Reproduce each line of the entries that carries "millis".

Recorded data
+ + + + + + +

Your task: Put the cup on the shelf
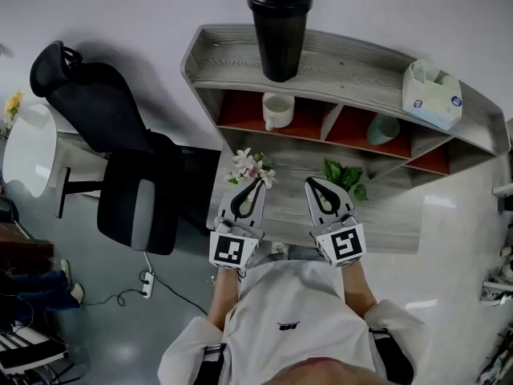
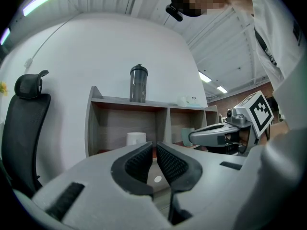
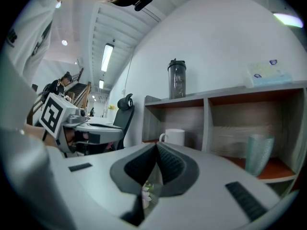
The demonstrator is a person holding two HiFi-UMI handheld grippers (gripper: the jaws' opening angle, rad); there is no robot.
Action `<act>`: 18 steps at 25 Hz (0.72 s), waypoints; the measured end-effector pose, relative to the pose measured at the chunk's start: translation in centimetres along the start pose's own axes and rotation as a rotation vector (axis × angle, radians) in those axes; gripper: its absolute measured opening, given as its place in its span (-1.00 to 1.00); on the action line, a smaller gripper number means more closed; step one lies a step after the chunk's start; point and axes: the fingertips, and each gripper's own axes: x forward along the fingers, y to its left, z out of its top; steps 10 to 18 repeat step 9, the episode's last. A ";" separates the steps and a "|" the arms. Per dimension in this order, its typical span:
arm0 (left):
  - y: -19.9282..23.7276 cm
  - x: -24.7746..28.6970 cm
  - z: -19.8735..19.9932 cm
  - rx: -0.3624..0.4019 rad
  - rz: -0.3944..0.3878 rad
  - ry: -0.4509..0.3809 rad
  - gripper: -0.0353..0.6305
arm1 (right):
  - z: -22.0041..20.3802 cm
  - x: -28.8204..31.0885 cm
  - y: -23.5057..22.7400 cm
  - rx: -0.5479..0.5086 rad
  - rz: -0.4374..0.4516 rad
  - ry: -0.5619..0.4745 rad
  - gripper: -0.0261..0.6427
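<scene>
Against the wall (image 1: 120, 6), the shelf (image 1: 345, 61) holds the cup (image 1: 277, 111) in its left compartment. Our left gripper (image 1: 258, 184) and right gripper (image 1: 309, 183) are closed and empty. A careless reach could topple the shaker (image 1: 277, 26) atop it.

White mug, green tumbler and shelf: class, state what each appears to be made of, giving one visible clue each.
White mug: probably glazed ceramic; opaque, smooth, thick-walled, with a handle.
Green tumbler: perhaps plastic or frosted glass; pale and slightly translucent.
Shelf: grey wood or wood-look laminate; streaky grain, matt finish, orange-red compartment floors.
</scene>
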 end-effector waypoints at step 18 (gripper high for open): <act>-0.4 -0.3 -0.1 -0.015 -0.007 0.008 -0.75 | -0.2 -0.3 0.5 -0.003 -0.001 0.008 -0.83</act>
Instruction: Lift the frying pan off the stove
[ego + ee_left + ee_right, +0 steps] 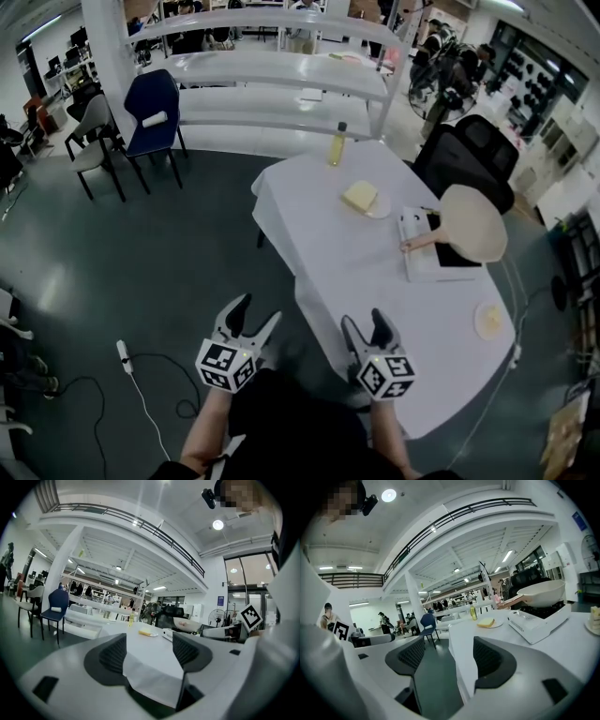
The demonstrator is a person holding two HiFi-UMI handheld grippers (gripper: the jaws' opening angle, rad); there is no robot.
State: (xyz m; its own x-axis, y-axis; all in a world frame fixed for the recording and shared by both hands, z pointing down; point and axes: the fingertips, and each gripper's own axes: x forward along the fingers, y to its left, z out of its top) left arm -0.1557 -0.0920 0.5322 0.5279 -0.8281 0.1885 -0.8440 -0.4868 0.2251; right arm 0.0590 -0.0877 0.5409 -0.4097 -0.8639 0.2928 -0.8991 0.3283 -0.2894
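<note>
Head view: frying pan (473,223) sits on the white stove (433,251) at the table's (328,253) right edge. Plate (379,210) toward the far edge holds a yellow block (360,196); bottle (337,143) at the far edge. Grey floor (141,272), blue chair (155,108).
Left gripper view: left hand-held gripper (150,651) released, jaws apart, table corner beyond.
Right gripper view: right hand-held gripper (450,657) released, jaws apart, well apart from the pan.

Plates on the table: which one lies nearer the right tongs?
The plate at the right edge of the table, on the person's side of the stove. The other plate, carrying a yellow block, sits farther, toward the bottle.
</note>
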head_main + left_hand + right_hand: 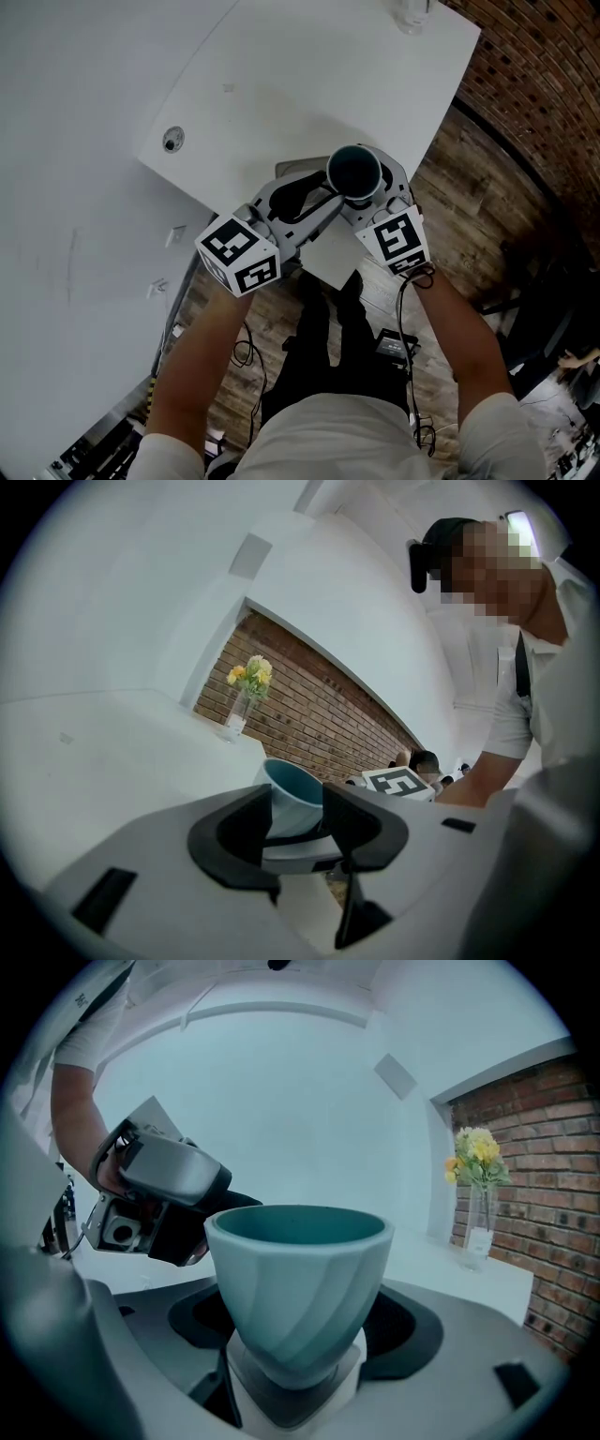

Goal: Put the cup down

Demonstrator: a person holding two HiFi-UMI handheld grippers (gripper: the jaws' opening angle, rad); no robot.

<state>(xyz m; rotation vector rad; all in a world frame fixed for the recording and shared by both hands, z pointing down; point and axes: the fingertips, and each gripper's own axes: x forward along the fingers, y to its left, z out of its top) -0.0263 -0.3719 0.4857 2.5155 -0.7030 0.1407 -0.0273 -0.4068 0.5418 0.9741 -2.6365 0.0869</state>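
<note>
Right jaws: clamped low on upright cup | left jaws: wide apart, gripping nothing, cup just ahead

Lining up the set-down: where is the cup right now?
Head view, centre: the cup stands upright between the right gripper's jaws, over the white table's near corner.

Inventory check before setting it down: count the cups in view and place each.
1. The teal cup stands upright, held by the right gripper. No other shows, though one could be hidden.

Teal cup, white table, seemingly yellow flowers
</note>
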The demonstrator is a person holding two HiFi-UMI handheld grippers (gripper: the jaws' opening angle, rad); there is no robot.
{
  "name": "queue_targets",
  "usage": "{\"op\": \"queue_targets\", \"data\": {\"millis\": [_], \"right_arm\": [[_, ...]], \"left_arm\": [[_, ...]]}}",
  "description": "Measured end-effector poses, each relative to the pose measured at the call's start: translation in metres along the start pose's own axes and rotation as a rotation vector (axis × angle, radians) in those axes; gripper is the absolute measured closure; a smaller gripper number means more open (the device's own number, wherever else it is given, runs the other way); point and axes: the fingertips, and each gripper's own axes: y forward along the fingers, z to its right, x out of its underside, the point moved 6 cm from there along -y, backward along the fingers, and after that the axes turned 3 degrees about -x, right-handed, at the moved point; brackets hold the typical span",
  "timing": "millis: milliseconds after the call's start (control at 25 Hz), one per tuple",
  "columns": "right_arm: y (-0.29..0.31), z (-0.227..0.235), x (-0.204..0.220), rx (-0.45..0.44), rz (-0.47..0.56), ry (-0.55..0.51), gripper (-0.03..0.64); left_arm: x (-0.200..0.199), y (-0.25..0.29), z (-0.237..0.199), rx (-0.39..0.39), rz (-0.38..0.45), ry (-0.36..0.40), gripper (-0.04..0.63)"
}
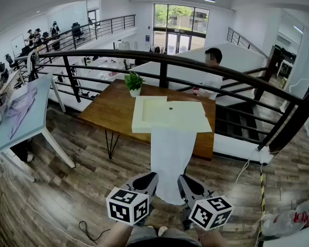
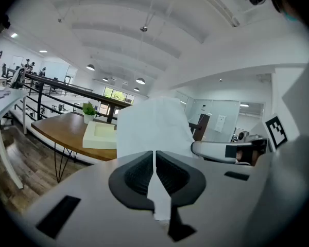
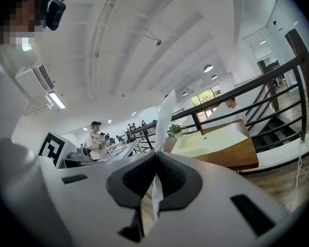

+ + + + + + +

◆ **Solution**
  "usage": "{\"op\": \"queue_targets\", \"data\": {\"millis\": [_], \"right_arm\": [[_, ...]], \"left_arm\": [[_, ...]]}}",
  "timing": "millis: milliseconds after the call's start (control at 25 Hz), one per tuple",

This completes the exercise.